Last night, the Wall Street Journal reported that FCC Chairman Tom Wheeler will circulate his proposal for new Open Internet rules this week. The ensuing wave of attention and media coverage that followed the announcement speaks volumes of how important this issue is – which is exactly why we have written so much about it in the past. Here, we will take a look at the provisions of the proposed rules (as reported by the Wall Street Journal), and provide you with plenty of background on each.

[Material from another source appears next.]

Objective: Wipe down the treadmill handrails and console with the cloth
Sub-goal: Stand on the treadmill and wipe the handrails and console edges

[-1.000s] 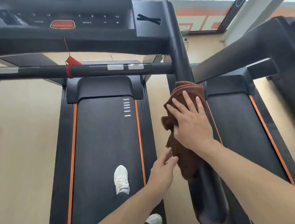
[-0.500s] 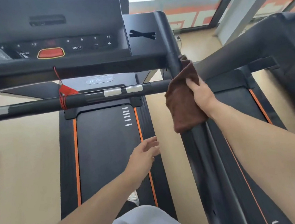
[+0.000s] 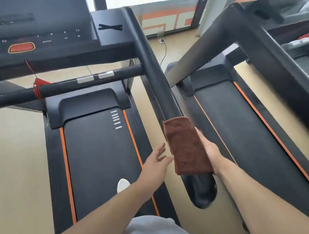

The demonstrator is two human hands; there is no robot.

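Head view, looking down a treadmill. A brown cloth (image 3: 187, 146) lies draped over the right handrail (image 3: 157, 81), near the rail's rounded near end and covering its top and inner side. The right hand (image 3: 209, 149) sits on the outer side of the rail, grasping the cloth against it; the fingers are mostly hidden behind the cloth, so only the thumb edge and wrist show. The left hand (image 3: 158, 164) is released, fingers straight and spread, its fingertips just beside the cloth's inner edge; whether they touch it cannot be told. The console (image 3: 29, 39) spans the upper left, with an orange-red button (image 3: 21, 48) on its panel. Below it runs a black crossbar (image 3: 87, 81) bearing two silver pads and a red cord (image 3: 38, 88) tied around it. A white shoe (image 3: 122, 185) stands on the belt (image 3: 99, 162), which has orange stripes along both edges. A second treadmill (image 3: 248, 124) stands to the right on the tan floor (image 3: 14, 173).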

So what do the proposed rules contain? Here’s the rundown:
- The proposed rules give service providers flexibility to explore new business models
Under the proposed rules, ISPs would be able to give certain traffic preferential treatment, as long as these arrangements are on “commercially reasonable” terms. This means that firms – both ISPs and content providers – are free to explore new business models that can make their content and services even more appealing to consumers. Examples of such innovations include sponsored data (Facebook subsidizing my mobile data plan? Yes please!), new Internet access models for consumers who might not be interested in (or want to pay for) access to every single website in the world, Content Delivery Networks, and myriad of pricing innovations that give consumers more choice and a better online experience. And no, don’t worry, small start-ups will not become stuck in the slow lane – in fact they will benefit from new and exciting ways to differentiate themselves from their competition. Flexible pricing will also allow an explosion of diverse new applications, like the Internet of Things, that don’t stress the Internet as much as Netflix does.
- Whether preferential treatment terms are deemed “commercially reasonable” will be decided on a case-by-case basis
As predicted by Richard Bennett back in February, the Commission has settled on a “common law” like, case-by-case approach in their revamped net neutrality rules. A case-by-case approach is unquestionably the way to go, as it will allow wireless providers to experiment with business models without risking an unnecessary regulatory response. Yet again, Chairman Wheeler shows that he understands competition, the need for regulatory humility, and the paramount importance of the consumer. “Commercially reasonable pricing” is the good kind of discrimination, not the bad kind.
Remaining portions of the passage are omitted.